+++ Data segment +++

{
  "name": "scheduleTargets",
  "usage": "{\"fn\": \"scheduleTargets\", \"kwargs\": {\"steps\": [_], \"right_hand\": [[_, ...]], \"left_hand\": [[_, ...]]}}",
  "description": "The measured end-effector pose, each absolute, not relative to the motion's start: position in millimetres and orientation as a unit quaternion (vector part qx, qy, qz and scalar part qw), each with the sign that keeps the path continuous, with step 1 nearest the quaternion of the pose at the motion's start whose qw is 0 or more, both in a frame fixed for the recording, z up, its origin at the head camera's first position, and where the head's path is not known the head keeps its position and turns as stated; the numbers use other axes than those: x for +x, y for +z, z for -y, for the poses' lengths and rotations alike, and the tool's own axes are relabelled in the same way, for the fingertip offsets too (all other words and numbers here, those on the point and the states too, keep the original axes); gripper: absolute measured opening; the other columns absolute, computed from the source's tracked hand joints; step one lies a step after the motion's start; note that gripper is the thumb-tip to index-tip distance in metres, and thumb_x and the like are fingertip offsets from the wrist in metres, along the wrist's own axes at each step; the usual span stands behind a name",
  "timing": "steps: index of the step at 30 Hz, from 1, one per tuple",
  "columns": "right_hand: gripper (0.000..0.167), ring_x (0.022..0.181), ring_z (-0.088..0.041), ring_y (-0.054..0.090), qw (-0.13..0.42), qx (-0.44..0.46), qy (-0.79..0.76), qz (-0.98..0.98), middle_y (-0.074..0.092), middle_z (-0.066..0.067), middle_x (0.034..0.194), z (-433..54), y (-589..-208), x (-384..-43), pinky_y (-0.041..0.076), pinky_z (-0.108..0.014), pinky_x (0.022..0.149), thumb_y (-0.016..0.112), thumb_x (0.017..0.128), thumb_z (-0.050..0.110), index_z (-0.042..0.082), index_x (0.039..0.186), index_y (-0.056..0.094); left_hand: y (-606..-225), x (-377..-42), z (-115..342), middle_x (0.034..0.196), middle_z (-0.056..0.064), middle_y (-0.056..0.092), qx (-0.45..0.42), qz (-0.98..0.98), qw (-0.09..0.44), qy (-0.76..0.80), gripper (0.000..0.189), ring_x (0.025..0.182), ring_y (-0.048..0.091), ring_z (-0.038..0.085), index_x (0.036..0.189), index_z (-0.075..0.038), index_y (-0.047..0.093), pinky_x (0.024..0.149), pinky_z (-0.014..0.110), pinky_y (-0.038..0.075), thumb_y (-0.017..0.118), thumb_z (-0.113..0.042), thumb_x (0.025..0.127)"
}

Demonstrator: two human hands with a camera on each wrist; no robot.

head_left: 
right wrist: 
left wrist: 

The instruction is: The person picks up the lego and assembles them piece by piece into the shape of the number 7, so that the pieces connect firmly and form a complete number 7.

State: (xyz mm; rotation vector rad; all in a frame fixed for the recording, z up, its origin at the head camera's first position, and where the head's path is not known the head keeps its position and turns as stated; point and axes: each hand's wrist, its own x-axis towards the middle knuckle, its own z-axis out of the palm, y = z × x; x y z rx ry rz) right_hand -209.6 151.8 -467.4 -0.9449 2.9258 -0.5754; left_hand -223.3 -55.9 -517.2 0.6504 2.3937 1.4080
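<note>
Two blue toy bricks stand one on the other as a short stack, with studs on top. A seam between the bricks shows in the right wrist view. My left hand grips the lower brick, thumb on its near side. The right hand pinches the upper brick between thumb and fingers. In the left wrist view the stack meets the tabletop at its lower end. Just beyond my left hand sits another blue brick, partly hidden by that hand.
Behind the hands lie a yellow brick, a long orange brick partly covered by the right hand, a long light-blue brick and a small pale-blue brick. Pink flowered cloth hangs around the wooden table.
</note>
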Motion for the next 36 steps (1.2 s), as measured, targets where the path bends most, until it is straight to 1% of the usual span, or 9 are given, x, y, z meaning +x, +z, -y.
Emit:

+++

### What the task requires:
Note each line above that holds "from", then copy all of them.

### Solution to this exercise:
  "description": "The measured end-effector pose, each absolute, not relative to the motion's start: position in millimetres and orientation as a unit quaternion (vector part qx, qy, qz and scalar part qw), each with the sign that keeps the path continuous, with step 1 nearest the quaternion of the pose at the motion's start whose qw is 0 or more, both in a frame fixed for the recording, z up, its origin at the head camera's first position, and where the head's path is not known the head keeps its position and turns as stated; the numbers use other axes than those: x for +x, y for +z, z for -y, for the poses' lengths and rotations alike, and the tool's own axes are relabelled in the same way, for the fingertip offsets too (all other words and numbers here, those on the point and the states too, keep the original axes); gripper: absolute measured opening; the other columns absolute, computed from the source's tracked hand joints; step one lies a step after the motion's start; note that gripper is the thumb-tip to index-tip distance in metres, and thumb_x and the like are fingertip offsets from the wrist in metres, along the wrist's own axes at each step; the usual span stands behind a name",
  "timing": "steps: index of the step at 30 Hz, from 1, one per tuple",

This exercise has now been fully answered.